What is needed: Using the entries below, copy exactly each line from the line with "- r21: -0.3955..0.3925" up to and including the line with "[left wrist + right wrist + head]", with every picture left out.

════

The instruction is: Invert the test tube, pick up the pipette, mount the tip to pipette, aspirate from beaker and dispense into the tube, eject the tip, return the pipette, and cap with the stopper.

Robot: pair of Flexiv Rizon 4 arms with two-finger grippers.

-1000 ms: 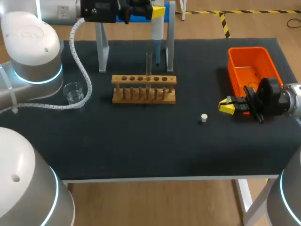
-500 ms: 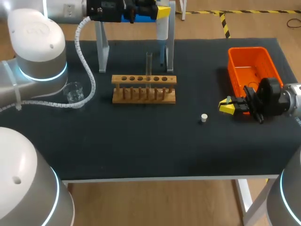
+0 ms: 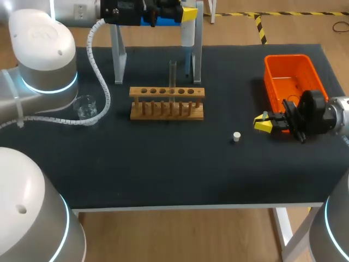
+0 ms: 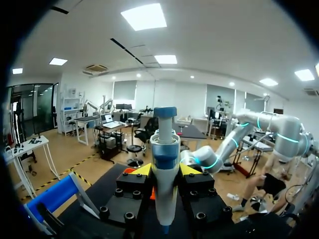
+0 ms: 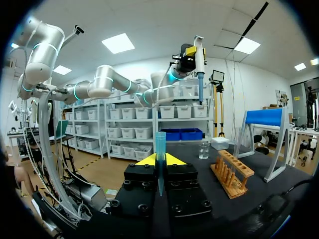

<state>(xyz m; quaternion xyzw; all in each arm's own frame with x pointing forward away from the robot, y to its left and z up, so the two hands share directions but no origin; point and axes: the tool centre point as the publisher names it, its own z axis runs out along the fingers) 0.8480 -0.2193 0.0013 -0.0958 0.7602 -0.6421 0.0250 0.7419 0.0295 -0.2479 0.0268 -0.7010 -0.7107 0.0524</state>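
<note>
Left tool (image 4: 165, 171) clamped on pipette (image 4: 165, 144), held upright. Right tool (image 5: 160, 160) grips tip (image 5: 160, 142). Stopper (image 3: 236, 136) on counter (image 3: 163, 164) just ahead of right tool; rack (image 3: 167, 103) with tube (image 3: 172, 72) beyond

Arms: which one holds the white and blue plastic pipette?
The left arm: its jaws are shut on the white and blue plastic pipette. The right arm holds only a slim blue pipette tip.
</note>
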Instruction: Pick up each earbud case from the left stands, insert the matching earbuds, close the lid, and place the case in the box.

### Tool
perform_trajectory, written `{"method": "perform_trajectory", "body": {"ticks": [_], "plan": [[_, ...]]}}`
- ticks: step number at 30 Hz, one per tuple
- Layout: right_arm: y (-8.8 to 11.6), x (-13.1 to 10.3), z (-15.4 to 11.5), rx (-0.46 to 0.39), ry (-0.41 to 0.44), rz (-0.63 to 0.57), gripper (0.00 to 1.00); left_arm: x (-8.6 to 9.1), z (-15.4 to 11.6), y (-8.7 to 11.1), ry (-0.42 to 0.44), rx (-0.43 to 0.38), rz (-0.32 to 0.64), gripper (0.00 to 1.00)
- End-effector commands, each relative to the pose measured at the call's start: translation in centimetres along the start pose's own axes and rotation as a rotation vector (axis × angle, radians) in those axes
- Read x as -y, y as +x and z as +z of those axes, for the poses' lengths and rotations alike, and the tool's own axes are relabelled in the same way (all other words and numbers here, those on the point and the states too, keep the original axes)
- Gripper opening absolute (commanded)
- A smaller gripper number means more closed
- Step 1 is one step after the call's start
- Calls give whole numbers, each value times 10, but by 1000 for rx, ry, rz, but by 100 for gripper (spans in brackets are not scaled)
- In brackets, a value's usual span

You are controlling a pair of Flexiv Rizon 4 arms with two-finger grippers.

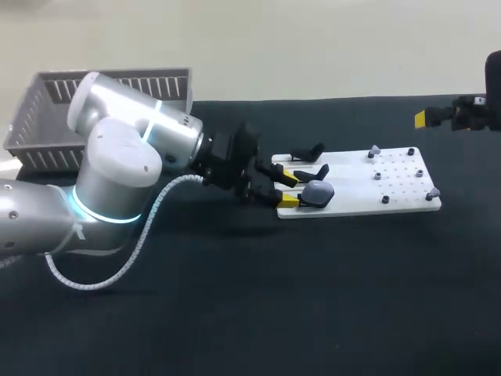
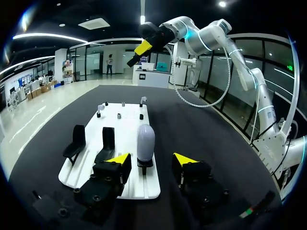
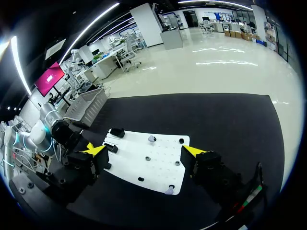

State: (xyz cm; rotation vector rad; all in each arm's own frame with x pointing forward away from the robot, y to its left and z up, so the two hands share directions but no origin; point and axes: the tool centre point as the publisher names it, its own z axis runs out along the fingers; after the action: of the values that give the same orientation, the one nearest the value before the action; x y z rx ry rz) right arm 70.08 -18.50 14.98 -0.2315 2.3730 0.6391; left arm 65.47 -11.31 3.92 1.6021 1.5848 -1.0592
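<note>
Grey oval case [image 2: 146,141], flat white board [image 2: 127,125], slatted basket [image 1: 41,119]

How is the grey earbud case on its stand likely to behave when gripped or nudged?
The grey earbud case looks smooth and rounded, so it may slip in the left gripper if held off-centre. It stands upright on a narrow stand, so a sideways nudge could probably tip it. It seems a rigid shell, likely light.
</note>
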Motion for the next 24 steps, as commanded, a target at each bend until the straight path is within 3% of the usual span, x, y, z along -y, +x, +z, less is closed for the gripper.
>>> {"method": "perform_trajectory", "body": {"ticks": [1, 24], "plan": [[0, 0, 0, 0, 0, -1, 100, -5, 4, 1, 8, 2, 3, 58], [0, 0, 0, 0, 0, -1, 100, -8, 13, 2, 27, 12, 12, 53]]}}
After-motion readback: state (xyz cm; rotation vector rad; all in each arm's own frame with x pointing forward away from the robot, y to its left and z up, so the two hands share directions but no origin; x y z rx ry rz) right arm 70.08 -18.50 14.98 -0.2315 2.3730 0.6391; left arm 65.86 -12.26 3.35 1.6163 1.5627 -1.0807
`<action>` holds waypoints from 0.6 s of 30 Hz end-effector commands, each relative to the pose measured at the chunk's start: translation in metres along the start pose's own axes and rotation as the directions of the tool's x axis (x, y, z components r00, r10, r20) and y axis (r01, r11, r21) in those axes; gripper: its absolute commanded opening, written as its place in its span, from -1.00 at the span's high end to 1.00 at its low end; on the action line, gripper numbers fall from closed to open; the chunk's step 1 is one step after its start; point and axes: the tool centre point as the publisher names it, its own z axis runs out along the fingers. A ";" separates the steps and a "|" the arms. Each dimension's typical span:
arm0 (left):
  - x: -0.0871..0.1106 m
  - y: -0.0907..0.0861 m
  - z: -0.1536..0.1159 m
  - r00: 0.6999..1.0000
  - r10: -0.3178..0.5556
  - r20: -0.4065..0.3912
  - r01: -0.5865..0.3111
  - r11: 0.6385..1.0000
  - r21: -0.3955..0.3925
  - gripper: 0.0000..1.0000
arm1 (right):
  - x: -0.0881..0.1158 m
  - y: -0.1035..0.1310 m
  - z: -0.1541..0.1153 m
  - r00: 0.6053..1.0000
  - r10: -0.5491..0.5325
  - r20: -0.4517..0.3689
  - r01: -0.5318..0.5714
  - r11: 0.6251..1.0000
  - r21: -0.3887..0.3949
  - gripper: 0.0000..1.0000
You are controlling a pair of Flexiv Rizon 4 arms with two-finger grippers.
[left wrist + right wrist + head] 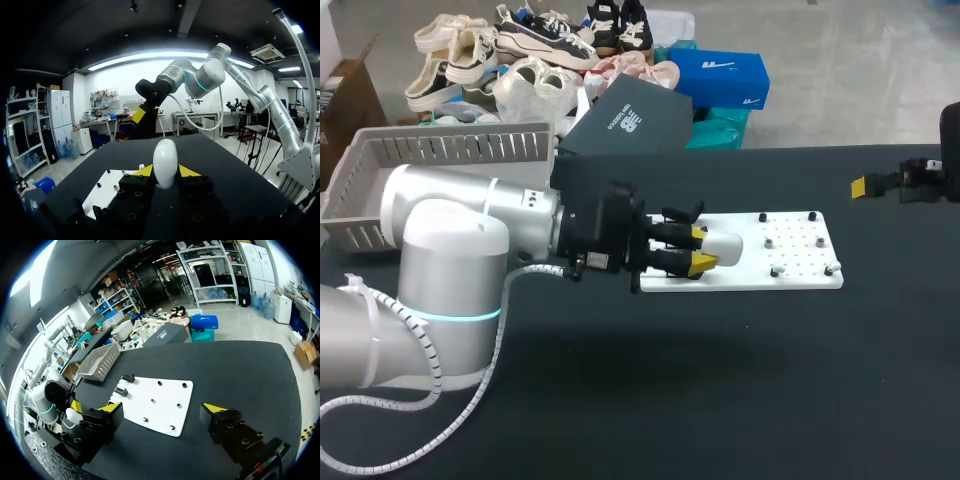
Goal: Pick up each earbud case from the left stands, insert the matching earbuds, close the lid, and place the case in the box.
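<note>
A closed white earbud case (728, 246) sits between the yellow-tipped fingers of my left gripper (706, 249), which is shut on it. It hangs over the left end of the white board (790, 270). In the left wrist view the case (165, 161) stands upright between the fingertips of the left gripper (165, 172). My right gripper (865, 186) is far to the right of the board, above the black table. In its own view the right gripper (164, 409) is wide open and holds nothing. Two black stands (124, 385) rise from the board (160, 405).
A grey slatted basket (430, 150) stands at the table's back left corner, behind my left arm. Small dark pegs (775, 270) dot the right half of the board. My right arm (190, 80) arches over the table's far side.
</note>
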 end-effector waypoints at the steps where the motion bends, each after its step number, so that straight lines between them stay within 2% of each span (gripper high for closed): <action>1: 0.008 0.011 0.018 1.000 0.013 0.008 -0.013 1.000 0.019 1.00 | 0.000 0.000 0.000 1.000 0.000 -0.001 0.000 1.000 0.002 -1.00; 6: 0.012 0.017 0.024 0.999 0.027 0.019 -0.028 0.999 0.032 1.00 | 0.000 0.000 0.000 1.000 0.000 -0.001 0.000 1.000 0.002 -1.00; 14: 0.013 0.023 0.021 0.998 0.050 0.044 -0.050 0.999 0.001 1.00 | 0.001 0.001 0.000 1.000 -0.007 -0.011 0.007 1.000 0.000 -1.00; 18: 0.015 0.023 0.021 0.997 0.051 0.054 -0.051 0.999 -0.002 1.00 | 0.005 0.012 -0.004 0.999 -0.047 -0.023 0.047 0.999 -0.017 -1.00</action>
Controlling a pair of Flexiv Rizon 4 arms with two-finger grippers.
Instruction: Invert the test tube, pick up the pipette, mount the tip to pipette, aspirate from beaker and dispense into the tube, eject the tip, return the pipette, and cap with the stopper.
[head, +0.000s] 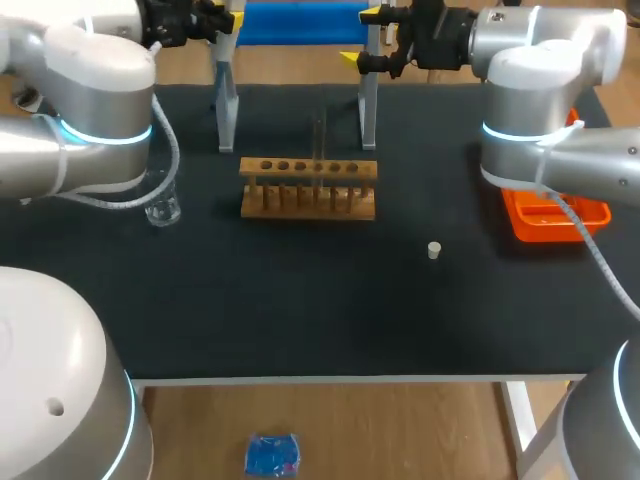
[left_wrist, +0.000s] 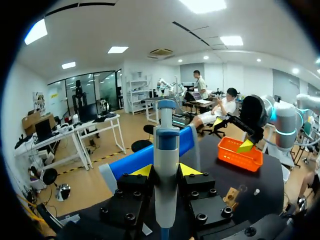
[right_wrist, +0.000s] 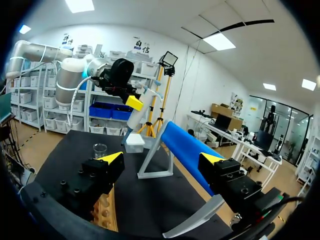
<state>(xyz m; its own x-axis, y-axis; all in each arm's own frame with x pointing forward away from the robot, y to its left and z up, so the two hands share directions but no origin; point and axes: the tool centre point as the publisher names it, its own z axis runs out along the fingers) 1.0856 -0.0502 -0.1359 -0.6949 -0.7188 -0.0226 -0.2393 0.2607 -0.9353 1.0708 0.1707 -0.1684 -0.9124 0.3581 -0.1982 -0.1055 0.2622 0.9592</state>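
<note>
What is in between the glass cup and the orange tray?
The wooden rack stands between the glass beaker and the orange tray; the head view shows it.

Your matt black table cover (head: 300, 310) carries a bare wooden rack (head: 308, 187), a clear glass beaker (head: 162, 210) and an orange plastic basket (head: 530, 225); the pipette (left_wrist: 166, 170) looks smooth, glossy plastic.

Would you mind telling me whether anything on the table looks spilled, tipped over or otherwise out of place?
Nothing stands out. The wooden rack sits square, the beaker stands upright with no spill around it, and the small stopper rests alone on the mat, apart from the rack.
</note>
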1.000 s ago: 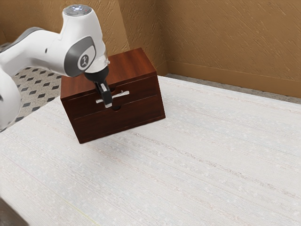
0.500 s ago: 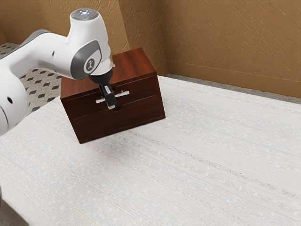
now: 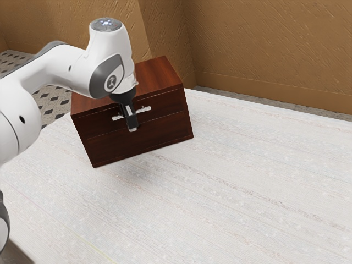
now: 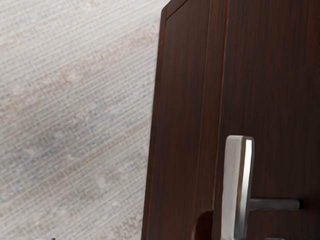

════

Written answer:
  - r21: -0.3955..0.3925
  - gripper: 0.0000..1.0000
arm1 (right):
  - x: -0.0881..0.1158 m
  - y: -0.1035..0.1310 m
  - z: -0.1541..0.1153 m
  - r00: 0.6053..1.0000
  - r10: -0.5491..0.5325
  - r20: -0.4517..0.3689
  - r01: -0.5318..0.5714
  - r11: 0.6251..1.0000
  - r21: -0.3887..0.3949
  - gripper: 0.0000..1.0000
You are controlling a pair of Flexiv Rizon 4 arms with two-finger grippers.
[left wrist + right wrist + head] 

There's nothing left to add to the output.